**DATASET CONTENT**.
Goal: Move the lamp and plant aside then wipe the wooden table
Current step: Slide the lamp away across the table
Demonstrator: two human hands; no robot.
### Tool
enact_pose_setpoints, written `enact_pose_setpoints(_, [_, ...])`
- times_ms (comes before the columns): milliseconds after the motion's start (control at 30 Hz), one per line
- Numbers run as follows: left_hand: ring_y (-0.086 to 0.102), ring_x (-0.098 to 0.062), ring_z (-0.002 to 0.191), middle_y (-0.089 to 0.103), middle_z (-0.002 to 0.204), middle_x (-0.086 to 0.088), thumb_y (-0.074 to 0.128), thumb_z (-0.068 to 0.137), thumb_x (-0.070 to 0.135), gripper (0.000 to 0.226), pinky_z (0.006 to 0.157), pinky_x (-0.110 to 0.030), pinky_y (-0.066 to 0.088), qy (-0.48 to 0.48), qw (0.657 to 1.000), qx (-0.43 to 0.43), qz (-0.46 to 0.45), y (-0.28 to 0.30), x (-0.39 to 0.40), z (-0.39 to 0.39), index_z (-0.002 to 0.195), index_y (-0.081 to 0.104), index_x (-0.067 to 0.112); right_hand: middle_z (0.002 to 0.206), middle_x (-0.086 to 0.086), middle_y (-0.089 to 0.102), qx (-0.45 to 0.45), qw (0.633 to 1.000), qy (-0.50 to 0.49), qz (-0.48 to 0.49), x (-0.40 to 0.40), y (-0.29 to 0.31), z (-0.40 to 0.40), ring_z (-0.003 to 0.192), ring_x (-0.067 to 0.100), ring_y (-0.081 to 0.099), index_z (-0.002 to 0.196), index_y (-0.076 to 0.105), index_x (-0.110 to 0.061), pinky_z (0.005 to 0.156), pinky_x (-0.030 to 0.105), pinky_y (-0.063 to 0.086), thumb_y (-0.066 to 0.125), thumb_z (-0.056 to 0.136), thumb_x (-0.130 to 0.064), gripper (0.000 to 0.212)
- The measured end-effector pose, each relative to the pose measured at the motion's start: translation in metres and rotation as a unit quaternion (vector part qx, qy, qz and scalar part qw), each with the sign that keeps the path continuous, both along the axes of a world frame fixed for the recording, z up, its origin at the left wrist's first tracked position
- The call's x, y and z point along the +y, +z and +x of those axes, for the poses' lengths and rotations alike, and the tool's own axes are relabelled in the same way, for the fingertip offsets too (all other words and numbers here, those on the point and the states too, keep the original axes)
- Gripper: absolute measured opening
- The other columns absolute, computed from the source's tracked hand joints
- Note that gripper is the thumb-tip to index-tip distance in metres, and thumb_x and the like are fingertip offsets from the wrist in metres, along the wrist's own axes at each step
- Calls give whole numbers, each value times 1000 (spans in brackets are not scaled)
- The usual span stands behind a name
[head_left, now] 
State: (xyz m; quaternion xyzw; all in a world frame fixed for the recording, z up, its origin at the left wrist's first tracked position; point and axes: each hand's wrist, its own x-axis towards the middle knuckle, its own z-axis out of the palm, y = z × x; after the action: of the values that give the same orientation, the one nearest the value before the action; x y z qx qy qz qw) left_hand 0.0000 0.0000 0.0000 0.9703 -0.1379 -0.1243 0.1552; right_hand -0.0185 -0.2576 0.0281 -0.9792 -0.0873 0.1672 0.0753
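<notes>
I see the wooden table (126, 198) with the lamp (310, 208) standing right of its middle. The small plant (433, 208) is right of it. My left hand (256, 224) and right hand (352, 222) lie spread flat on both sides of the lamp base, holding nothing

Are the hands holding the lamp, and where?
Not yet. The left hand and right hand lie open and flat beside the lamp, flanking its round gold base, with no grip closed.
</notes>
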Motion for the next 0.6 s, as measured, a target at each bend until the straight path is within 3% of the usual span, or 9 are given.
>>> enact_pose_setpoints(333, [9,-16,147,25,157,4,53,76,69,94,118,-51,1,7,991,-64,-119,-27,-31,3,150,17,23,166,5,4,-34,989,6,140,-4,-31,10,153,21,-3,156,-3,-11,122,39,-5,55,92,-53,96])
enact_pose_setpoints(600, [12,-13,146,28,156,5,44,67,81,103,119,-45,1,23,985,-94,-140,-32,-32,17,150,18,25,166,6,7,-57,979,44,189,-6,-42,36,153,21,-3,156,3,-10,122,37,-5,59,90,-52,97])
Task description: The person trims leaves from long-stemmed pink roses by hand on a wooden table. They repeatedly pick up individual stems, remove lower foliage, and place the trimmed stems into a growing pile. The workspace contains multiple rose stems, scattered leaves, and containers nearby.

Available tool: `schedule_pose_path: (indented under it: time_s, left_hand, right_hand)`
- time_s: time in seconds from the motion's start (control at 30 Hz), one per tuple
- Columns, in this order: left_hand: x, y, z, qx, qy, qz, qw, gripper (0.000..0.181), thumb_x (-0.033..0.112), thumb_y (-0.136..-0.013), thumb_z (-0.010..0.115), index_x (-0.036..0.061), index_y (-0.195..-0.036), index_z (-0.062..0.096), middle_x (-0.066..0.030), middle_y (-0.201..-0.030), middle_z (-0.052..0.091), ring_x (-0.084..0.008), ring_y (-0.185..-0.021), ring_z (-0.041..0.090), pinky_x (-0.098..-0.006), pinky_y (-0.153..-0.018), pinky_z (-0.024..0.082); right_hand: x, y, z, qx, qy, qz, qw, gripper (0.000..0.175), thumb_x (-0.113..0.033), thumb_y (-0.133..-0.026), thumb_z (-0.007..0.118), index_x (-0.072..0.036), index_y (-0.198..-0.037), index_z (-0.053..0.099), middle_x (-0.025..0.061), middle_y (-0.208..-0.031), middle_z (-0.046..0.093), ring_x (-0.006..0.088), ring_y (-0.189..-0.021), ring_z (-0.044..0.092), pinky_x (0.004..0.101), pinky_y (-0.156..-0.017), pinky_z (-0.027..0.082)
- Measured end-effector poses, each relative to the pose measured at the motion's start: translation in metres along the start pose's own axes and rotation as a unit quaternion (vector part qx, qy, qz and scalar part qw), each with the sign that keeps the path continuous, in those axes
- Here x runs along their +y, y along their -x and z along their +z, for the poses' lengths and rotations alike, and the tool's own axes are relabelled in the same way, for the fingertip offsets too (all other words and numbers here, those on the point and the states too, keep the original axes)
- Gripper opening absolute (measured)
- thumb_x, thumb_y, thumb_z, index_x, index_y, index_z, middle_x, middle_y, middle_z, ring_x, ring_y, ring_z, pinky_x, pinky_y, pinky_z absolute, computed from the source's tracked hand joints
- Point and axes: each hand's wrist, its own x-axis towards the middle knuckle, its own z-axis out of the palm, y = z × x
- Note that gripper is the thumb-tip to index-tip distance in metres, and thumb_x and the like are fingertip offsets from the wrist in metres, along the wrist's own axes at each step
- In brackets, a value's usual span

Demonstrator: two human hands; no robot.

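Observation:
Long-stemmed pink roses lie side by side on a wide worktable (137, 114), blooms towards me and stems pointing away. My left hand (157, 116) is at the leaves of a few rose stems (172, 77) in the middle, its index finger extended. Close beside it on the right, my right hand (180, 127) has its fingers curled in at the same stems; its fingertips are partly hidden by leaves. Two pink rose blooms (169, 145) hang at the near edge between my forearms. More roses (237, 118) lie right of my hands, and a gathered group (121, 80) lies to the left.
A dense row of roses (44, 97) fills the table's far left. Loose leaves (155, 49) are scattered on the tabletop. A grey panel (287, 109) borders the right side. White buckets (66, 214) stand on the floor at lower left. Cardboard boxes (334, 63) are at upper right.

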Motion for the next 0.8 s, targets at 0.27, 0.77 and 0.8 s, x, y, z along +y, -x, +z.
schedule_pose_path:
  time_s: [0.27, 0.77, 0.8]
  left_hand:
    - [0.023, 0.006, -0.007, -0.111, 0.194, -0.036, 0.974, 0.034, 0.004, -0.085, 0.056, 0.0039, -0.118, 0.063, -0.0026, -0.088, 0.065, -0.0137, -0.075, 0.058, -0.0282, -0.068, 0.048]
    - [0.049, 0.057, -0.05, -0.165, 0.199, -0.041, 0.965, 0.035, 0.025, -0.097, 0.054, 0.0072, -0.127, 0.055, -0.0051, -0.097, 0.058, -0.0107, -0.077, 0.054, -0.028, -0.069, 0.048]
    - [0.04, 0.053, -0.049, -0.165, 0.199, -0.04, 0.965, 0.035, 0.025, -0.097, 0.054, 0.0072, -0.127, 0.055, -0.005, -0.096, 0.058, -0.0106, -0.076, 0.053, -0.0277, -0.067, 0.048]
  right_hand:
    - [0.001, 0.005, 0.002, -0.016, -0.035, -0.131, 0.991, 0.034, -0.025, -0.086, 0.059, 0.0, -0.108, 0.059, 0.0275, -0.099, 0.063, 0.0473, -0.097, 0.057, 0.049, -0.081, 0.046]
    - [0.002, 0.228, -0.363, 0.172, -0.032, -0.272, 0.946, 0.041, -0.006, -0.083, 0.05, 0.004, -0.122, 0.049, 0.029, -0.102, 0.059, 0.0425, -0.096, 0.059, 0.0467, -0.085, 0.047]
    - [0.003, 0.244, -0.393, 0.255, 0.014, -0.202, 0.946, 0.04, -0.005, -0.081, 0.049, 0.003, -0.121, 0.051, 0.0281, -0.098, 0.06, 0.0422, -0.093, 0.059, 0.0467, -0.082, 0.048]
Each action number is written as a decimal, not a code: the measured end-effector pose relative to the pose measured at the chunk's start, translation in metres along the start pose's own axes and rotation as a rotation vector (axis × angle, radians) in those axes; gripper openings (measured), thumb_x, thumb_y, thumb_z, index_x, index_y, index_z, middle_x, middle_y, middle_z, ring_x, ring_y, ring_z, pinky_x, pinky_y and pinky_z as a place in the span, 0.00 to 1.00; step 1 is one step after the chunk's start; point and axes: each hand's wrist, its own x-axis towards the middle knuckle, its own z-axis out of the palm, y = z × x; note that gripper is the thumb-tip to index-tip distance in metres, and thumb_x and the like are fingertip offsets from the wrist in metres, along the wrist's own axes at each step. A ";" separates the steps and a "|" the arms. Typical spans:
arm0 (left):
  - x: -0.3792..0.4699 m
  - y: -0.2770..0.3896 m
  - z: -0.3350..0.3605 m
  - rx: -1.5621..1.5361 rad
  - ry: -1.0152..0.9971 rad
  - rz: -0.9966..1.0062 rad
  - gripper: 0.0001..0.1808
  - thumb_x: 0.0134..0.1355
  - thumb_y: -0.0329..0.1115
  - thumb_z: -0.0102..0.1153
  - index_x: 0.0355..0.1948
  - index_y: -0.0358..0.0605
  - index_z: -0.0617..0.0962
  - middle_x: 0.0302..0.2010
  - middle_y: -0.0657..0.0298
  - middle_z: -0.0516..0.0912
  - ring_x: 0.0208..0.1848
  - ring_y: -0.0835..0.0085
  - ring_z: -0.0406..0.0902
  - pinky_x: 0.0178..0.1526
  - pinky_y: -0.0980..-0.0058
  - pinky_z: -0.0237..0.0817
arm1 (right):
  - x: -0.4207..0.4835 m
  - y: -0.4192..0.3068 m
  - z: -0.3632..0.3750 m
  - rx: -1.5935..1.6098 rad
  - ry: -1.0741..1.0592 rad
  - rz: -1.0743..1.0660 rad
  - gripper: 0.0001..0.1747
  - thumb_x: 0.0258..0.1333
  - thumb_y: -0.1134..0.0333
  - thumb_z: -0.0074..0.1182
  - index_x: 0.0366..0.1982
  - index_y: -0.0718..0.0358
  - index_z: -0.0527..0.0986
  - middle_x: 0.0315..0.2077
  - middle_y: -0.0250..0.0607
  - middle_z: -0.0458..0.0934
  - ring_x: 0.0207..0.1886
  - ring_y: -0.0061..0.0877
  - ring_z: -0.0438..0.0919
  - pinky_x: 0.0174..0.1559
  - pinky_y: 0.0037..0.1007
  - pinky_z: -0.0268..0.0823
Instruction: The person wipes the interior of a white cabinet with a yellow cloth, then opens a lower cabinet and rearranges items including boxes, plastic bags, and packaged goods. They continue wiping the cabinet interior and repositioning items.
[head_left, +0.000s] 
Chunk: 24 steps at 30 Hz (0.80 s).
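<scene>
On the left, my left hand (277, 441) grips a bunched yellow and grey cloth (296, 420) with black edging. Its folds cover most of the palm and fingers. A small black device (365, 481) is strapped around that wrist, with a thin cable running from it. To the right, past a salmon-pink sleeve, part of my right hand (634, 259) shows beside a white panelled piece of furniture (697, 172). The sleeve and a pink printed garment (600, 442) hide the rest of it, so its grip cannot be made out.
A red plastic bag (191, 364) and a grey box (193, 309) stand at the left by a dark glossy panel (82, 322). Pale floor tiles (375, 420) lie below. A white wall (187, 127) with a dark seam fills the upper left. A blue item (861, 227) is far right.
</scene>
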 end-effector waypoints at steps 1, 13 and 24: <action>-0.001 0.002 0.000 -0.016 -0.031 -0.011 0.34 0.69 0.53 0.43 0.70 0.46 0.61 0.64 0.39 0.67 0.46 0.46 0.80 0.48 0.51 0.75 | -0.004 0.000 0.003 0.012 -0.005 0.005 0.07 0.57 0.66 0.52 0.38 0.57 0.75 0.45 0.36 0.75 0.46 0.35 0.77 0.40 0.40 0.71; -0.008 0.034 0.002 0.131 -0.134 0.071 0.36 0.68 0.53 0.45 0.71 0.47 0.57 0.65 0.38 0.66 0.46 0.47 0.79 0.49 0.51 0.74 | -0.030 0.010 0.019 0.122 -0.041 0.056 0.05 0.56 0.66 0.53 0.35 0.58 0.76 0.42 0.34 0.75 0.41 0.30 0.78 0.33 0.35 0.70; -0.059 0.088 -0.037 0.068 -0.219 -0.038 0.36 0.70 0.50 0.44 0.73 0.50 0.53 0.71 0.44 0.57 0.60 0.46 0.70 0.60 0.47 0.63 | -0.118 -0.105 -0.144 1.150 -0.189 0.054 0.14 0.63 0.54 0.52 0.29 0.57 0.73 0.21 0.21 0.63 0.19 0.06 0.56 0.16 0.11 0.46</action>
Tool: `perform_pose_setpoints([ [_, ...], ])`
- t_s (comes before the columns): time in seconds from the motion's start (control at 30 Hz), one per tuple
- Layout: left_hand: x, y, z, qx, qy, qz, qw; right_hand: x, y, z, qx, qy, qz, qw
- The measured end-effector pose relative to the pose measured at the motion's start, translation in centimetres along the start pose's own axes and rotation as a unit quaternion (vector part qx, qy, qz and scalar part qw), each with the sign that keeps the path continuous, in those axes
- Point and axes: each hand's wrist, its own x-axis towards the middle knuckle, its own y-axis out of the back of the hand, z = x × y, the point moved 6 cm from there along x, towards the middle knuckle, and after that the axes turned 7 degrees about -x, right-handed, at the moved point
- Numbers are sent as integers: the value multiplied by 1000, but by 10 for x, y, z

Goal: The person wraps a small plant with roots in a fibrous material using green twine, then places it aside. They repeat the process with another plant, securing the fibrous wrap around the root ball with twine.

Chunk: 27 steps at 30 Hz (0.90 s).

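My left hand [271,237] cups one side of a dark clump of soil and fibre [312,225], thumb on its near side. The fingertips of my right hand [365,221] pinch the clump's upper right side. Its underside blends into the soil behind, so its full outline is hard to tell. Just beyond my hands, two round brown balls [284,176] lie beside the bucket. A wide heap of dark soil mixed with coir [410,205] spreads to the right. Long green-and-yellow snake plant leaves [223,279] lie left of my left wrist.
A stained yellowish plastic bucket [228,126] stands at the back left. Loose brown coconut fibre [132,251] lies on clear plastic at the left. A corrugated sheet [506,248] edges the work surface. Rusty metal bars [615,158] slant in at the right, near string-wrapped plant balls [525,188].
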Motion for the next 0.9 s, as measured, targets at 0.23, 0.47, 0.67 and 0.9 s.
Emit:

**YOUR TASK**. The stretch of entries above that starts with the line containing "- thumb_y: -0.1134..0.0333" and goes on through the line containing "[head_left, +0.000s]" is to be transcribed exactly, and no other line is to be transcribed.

**PROBLEM SOLUTION**.
  - thumb_y: -0.1134..0.0333
  - thumb_z: -0.0074..0.1182
  - index_x: 0.0366..0.1982
  - index_y: -0.0718..0.0358
  - index_z: -0.0527..0.0986
  - middle_x: 0.0315..0.2077
  - middle_y: -0.0250..0.0607
  - middle_z: -0.0458..0.0934
  - ring_x: 0.0207..0.1886
  - ring_y: -0.0061..0.0877
  - ring_z: -0.0438..0.0919
  - pinky_x: 0.0174..0.1559
  - pinky_y: 0.0037..0.1007
  - pinky_z: -0.0268..0.0823
Instruction: The person wipes the interior of a white cabinet with a yellow cloth, then opens a lower cabinet and rearranges items including boxes, plastic bags, and packaged goods. They continue wiping the cabinet interior and repositioning items.
[head_left, +0.000s] 

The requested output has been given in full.